Home Latest Stories Ocean City Says No to Sewage From Neighboring Community

Ocean City Says No to Sewage From Neighboring Community

2801
SHARE
City Council is against any plan that would allow Upper Township to send sewage to the Ocean City treatment plant.

By MADDY VITALE

Ocean City is sending a clear message to Upper Township – keep your sewage.

City Council approved a resolution June 23 opposing any plan by the Cape May County Municipal Utilities Authority from diverting Upper Township’s sewage to Ocean City’s sewer plant system at 4500 Simpson Ave.

City Council President Bob Barr explained Tuesday in an interview with OCNJDaily.com that the Council and the administration are in agreement.

“The resolution is just the Council verbalizing that they are not for it. It is not an ordinance, nothing binding to it other than to say they oppose it,” Barr noted.

An aerial shot of the sewer plant. (Photo courtesy of the Cape May County Utilities Authority)

The resolution states, “In October 2021, after first notifying Ocean City of its intention to do so, Upper Township entered into a Shared Services agreement with the Cape May County Utilities Authority to obtain a wastewater study to determine whether it would be feasible for the Ocean City facility to accept sewage from Upper Township. City Council is not in favor of bringing sewage from Upper Township to the treatment plant in Ocean City.”

The resolution further said that City Council and the City of Ocean City, “opposes any effort to bring sewage from Upper Township to the treatment plant in Ocean City.”

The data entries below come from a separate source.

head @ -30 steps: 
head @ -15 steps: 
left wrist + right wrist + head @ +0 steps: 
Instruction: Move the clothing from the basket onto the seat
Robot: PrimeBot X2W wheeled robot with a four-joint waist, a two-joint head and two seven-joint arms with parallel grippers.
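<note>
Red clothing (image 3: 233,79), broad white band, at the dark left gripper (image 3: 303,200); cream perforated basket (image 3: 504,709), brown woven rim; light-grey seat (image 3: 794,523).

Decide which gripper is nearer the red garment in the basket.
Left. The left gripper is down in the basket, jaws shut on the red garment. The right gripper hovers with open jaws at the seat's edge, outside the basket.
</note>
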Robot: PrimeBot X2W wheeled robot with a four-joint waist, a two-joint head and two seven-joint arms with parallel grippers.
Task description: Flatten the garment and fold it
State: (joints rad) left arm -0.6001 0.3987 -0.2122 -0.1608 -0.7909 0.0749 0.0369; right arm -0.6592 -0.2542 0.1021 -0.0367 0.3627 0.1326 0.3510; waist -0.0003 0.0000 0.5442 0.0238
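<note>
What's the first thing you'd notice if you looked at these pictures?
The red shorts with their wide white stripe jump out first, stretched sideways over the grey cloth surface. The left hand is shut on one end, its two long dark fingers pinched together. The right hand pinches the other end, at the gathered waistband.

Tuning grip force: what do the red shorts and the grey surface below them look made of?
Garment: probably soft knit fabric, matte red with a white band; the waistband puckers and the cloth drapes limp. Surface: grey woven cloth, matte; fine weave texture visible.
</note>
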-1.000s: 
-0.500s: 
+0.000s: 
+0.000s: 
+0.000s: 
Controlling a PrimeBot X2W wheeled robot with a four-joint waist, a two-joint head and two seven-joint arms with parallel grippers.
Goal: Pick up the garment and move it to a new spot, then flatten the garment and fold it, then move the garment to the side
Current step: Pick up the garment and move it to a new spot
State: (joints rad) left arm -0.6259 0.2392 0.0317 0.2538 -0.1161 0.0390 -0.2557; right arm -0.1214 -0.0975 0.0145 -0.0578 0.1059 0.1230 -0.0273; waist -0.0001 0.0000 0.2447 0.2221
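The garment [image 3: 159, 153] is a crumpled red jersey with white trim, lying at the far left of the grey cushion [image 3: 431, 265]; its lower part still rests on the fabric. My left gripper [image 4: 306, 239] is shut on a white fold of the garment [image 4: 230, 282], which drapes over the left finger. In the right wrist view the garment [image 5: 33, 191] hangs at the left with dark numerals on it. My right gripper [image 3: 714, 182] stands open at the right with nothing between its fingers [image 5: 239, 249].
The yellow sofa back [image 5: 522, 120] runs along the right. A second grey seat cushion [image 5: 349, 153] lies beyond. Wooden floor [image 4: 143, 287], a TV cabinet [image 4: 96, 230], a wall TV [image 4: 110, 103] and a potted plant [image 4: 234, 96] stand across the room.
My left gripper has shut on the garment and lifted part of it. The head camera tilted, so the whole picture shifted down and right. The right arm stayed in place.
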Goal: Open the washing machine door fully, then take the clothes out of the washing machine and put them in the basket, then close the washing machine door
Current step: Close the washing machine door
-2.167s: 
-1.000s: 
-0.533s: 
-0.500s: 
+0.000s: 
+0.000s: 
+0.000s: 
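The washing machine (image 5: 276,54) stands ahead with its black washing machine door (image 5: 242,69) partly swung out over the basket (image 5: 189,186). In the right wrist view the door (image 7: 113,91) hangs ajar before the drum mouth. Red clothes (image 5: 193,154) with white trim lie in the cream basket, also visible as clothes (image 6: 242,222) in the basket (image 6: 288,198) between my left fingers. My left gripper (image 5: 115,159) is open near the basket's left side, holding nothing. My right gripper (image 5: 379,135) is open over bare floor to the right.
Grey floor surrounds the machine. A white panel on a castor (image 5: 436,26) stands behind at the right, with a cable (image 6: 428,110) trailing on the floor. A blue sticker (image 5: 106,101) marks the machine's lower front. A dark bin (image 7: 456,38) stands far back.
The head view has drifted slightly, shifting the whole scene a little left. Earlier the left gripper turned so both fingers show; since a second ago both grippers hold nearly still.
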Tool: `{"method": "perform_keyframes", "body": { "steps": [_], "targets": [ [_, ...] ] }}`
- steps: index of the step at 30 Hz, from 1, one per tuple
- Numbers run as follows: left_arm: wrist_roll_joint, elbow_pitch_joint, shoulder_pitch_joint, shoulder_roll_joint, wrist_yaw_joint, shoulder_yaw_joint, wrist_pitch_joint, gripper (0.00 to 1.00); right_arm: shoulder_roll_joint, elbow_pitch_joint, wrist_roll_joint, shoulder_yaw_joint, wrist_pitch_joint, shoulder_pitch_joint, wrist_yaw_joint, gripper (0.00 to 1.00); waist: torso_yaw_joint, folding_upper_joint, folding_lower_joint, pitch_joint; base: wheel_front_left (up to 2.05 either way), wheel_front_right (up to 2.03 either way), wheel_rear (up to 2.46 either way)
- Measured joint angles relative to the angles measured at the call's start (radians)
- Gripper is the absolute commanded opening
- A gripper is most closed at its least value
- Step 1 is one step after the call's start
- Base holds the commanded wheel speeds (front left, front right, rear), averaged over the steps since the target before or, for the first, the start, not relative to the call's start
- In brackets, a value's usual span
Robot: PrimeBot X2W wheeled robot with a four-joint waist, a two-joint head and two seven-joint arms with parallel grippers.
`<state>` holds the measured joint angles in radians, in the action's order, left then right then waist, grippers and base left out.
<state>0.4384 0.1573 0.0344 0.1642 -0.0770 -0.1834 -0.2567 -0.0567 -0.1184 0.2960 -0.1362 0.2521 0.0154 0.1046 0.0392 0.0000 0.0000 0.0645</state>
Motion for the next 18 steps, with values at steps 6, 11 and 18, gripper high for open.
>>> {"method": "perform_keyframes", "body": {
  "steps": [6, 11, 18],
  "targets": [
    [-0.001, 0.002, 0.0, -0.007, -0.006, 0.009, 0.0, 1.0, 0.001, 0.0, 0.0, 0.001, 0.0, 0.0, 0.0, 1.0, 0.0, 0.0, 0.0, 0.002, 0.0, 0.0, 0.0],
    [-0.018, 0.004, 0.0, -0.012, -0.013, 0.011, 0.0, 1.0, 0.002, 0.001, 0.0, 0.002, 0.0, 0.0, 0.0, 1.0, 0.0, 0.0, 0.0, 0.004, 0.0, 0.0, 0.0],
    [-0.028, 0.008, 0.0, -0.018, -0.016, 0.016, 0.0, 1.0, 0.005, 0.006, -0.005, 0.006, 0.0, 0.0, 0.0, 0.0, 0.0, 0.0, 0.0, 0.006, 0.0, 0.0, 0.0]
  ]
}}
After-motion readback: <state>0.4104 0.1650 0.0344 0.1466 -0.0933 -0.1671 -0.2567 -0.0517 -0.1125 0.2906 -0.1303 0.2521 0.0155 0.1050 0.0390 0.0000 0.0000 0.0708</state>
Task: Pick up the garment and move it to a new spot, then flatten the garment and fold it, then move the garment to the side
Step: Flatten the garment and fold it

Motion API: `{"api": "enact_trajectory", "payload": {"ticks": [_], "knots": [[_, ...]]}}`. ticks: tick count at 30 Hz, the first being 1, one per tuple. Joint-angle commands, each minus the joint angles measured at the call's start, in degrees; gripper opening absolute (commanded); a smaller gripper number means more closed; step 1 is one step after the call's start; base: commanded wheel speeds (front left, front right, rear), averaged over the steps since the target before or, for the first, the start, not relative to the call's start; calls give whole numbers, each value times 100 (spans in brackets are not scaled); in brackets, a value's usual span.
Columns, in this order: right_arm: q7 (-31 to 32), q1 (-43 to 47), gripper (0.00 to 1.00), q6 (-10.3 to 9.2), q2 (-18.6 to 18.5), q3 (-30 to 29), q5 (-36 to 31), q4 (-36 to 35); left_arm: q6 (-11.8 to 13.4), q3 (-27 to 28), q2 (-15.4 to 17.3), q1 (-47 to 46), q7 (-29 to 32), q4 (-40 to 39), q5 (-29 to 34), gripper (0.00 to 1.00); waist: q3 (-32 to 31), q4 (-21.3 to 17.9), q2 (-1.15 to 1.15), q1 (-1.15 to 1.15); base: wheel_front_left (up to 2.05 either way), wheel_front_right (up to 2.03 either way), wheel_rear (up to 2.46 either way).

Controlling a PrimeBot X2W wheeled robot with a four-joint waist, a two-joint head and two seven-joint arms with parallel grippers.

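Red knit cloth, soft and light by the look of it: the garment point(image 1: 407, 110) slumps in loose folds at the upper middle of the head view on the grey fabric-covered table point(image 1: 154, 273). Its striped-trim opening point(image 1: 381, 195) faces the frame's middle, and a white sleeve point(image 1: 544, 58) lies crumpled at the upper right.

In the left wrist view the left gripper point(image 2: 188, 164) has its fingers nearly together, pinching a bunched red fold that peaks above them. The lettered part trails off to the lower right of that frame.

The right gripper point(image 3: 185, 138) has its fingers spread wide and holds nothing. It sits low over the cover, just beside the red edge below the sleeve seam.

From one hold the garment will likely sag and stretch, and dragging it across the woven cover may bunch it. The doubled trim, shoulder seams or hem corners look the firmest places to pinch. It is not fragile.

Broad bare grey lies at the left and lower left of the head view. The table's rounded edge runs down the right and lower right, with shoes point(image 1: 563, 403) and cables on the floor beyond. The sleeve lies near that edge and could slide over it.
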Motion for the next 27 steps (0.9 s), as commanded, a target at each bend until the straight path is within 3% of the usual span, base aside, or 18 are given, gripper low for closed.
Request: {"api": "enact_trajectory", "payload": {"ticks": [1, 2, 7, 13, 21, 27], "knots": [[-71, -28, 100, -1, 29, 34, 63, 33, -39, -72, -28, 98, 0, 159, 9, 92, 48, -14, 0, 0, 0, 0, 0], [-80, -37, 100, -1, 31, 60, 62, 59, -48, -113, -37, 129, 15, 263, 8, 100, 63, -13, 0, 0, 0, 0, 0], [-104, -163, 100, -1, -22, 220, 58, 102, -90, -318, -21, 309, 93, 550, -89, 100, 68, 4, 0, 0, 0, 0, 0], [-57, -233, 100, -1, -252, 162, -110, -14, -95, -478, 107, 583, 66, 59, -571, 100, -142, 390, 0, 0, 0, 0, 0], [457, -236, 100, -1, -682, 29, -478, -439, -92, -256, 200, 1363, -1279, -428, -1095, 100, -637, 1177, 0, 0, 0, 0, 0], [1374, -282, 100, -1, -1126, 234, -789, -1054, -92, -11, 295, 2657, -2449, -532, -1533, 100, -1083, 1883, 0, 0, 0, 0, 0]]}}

City Councilman Keith Hartzell brought the matter to Council while running for his unsuccessful bid for mayor against Mayor Jay Gillian in the May 10 municipal election.

Hartzell heard from residents in the Merion Park/Roosevelt Boulevard neighborhoods of Upper Township’s intent for Ocean City to provide a shared sewer line to them and treat wastewater from Upper Township at the Ocean City plant.

“The resolution was brought forth by Councilman Hartzell,” Barr noted of the councilman, whose last meeting on the governing body was June 23. “He wanted our Council to formally memorialize that we would not take sewage from Upper Township.”

Barr said he is and will continue to be “adamantly against” any plan for sewage to be brought over from Upper Township.

“I love Upper Township and I want to be a good neighbor to them, obviously, but you know expanding and bringing sewage over the 34th Street Bridge would go right by my house and to expand the sewage and take that kind of risk bringing it over the bridge is just a lot of risk and for what reward, I just don’t know.”

Back in about the 1970s, Barr said both Ocean City and Upper Township had the opportunity to have their own sewage plants. While the plant is located in Ocean City, it is operated by the Cape May County Utilities Authority.

“We wanted it back then and thank God we did,” Barr said. “I give credit to those who made that difficult decision in the 1970s here. It was an excellent one. Upper Township chose not to. I think at the time, they thought they would not need it.”

The Municipal Utilities Authority sewer plant in Ocean City is located at 4500 Simpson Ave.